** Opening Material for this task block **

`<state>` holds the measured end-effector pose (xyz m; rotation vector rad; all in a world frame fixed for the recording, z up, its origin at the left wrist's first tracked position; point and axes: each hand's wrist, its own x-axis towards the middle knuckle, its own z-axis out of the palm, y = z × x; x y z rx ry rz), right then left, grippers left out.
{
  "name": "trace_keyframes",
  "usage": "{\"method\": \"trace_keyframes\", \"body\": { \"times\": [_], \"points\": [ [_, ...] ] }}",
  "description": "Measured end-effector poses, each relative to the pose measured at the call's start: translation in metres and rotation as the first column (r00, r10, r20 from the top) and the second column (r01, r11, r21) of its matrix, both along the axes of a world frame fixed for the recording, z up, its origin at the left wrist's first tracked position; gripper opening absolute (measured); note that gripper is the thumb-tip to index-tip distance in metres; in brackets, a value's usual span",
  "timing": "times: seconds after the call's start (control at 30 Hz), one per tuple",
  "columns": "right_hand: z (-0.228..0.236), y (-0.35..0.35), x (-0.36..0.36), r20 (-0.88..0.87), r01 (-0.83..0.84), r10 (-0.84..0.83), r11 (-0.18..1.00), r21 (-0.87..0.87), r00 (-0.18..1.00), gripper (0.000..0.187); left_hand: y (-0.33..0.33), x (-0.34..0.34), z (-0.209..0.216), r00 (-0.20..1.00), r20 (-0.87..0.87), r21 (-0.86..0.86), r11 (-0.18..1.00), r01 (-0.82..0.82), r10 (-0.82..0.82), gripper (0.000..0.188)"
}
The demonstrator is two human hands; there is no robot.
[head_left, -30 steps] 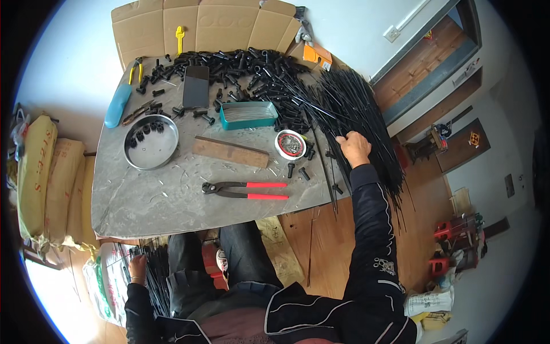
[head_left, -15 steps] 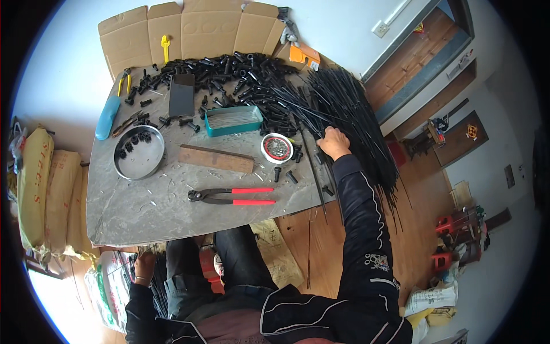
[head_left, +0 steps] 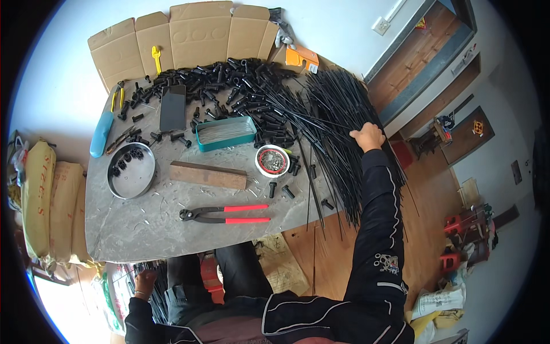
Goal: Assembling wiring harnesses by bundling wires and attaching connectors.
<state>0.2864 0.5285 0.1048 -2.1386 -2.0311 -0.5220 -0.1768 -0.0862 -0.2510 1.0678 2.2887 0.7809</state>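
My right hand is at the right side of the table, over a large heap of thin black rods. Its thumb and fingers are closed on a black rod that slants in from the left. Below the table's left front edge, my left hand is closed beside another bunch of black rods; what it grips is hard to make out. A pile of black plastic bolt-like fittings spreads along the back of the table, touching the rods.
On the grey table are red-handled pincers, a wooden block, a teal tin of thin pins, a round metal dish, a white tub and a phone. Cardboard stands behind. Sacks lean at left.
My right hand has moved right across the rod heap, and some rods have shifted with it. My left hand stays low by the other bunch. The view has tilted slightly.
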Motion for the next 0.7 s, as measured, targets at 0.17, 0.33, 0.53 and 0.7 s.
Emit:
{"method": "trace_keyframes", "body": {
  "times": [0.17,0.33,0.53,0.7],
  "points": [
    [-0.006,0.021,-0.004,-0.105,-0.125,0.128,0.992,0.033,0.986,0.032,0.019,0.013,0.005,0.999,0.039,-0.033,0.999,-0.009,0.011,0.013],
    [0.009,0.027,0.02,-0.356,-0.163,0.137,0.986,-0.046,0.925,0.032,0.033,0.015,0.025,0.993,0.03,-0.004,0.994,0.113,-0.113,0.013],
    [0.016,0.014,0.024,-0.397,-0.092,0.11,0.994,0.064,0.911,0.035,0.031,0.02,0.034,0.991,-0.004,-0.072,0.988,0.136,-0.137,0.016],
    [0.033,0.011,0.022,-0.427,-0.23,0.24,0.97,0.076,0.872,0.029,0.024,0.02,0.038,0.99,0.02,-0.059,0.988,0.142,-0.141,0.02]
  ]
}}
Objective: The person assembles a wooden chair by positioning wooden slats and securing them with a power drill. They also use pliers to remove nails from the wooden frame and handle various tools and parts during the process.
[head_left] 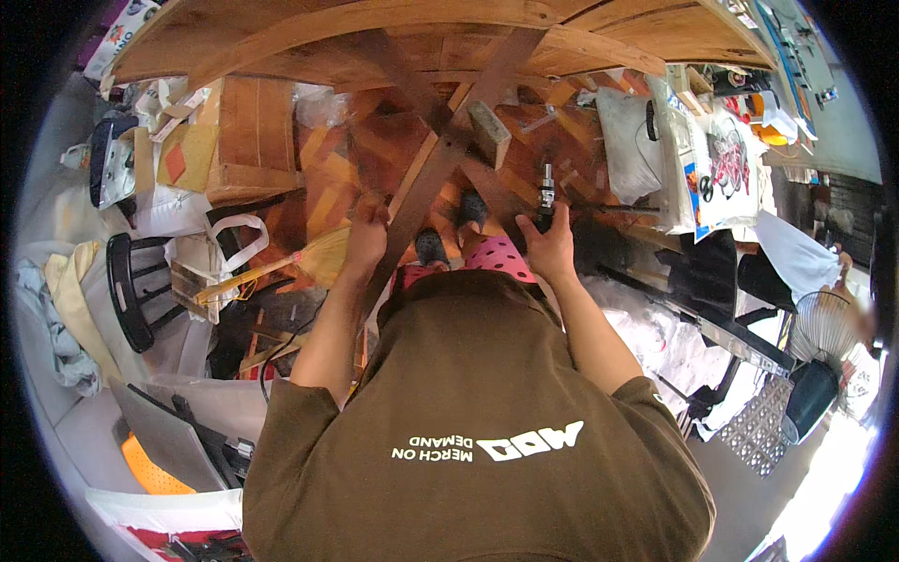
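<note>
Two dark brown planks cross in front of me, and the longer plank (421,187) slants down toward my lap. My left hand (367,232) is beside that plank's left edge with its fingers curled in; what they hold, if anything, is hidden. My right hand (551,242) is wrapped round a handheld tool (546,192) with a dark body and a silver cylindrical front, its thin tip pointing away from me. A short wooden block (489,134) rests by the crossing. Beyond it stands a large curved wooden furniture piece (375,23).
A straw broom (323,255) lies left of my left hand, near a black chair (131,290) and a wooden box (257,136). On the right are a white plastic sack (629,140), a table holding scissors and cables (730,164), and a fan (829,326). The parquet floor (328,178) is cluttered.
</note>
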### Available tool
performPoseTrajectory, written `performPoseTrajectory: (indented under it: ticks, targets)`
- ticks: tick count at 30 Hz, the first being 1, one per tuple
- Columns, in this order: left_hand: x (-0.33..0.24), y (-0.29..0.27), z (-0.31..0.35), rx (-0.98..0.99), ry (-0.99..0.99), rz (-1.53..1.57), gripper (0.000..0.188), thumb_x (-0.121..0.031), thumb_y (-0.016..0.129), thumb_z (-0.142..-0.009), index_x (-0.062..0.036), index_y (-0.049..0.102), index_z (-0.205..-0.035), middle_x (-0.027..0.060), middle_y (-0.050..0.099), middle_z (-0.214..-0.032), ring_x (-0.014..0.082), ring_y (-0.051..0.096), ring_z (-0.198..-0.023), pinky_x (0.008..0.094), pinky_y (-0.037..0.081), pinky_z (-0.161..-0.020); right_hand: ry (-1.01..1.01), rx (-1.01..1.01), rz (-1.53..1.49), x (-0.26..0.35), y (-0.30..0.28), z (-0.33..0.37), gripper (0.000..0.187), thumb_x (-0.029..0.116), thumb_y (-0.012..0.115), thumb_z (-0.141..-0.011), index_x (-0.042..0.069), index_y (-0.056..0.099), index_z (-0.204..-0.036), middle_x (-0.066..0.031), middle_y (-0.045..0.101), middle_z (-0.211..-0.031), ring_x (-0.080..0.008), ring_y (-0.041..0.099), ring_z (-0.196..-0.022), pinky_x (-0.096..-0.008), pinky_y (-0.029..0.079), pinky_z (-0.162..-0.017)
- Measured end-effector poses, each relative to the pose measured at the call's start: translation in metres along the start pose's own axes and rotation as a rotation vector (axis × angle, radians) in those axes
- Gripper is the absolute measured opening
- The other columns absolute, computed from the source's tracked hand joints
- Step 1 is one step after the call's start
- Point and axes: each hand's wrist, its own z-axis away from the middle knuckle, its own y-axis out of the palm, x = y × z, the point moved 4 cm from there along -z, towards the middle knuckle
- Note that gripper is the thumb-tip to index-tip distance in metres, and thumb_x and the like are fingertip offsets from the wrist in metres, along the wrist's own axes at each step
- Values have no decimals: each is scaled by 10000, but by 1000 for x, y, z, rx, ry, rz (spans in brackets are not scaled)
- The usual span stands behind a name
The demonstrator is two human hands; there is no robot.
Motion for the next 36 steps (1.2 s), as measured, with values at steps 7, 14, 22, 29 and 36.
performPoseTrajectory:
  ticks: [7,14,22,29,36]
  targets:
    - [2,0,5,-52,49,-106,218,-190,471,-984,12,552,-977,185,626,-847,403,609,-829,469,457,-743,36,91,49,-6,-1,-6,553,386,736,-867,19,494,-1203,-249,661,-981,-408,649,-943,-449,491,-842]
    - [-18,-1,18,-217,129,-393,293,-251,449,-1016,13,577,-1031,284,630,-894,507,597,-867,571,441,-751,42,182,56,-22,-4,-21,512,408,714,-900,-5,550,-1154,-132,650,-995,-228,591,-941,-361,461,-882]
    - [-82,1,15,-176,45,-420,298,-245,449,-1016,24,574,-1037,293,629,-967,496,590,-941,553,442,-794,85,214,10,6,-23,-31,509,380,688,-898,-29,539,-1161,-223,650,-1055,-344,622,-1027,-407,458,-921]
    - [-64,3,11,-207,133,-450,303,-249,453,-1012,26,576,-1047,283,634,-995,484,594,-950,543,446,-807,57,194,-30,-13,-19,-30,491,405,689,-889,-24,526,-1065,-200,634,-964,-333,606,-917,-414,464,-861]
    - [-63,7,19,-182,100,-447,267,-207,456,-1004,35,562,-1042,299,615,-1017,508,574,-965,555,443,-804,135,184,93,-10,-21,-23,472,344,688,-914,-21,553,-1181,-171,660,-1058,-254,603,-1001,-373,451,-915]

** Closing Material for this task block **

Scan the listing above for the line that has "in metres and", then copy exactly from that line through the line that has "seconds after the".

Written response:
  "description": "Measured end-effector poses, each relative to the pose measured at the call's start: translation in metres and rotation as the first column (r00, r10, r20 from the top) and the second column (r01, r11, r21) of its matrix, both along the axes of a world frame fixed for the recording, z up, its origin at the left wrist's first tracked position; gripper opening absolute (measured); note that gripper is the thumb-tip to index-tip distance in metres; in brackets, a value's usual span",
  "timing": "times: seconds after the call's start (control at 30 Hz), one per tuple",

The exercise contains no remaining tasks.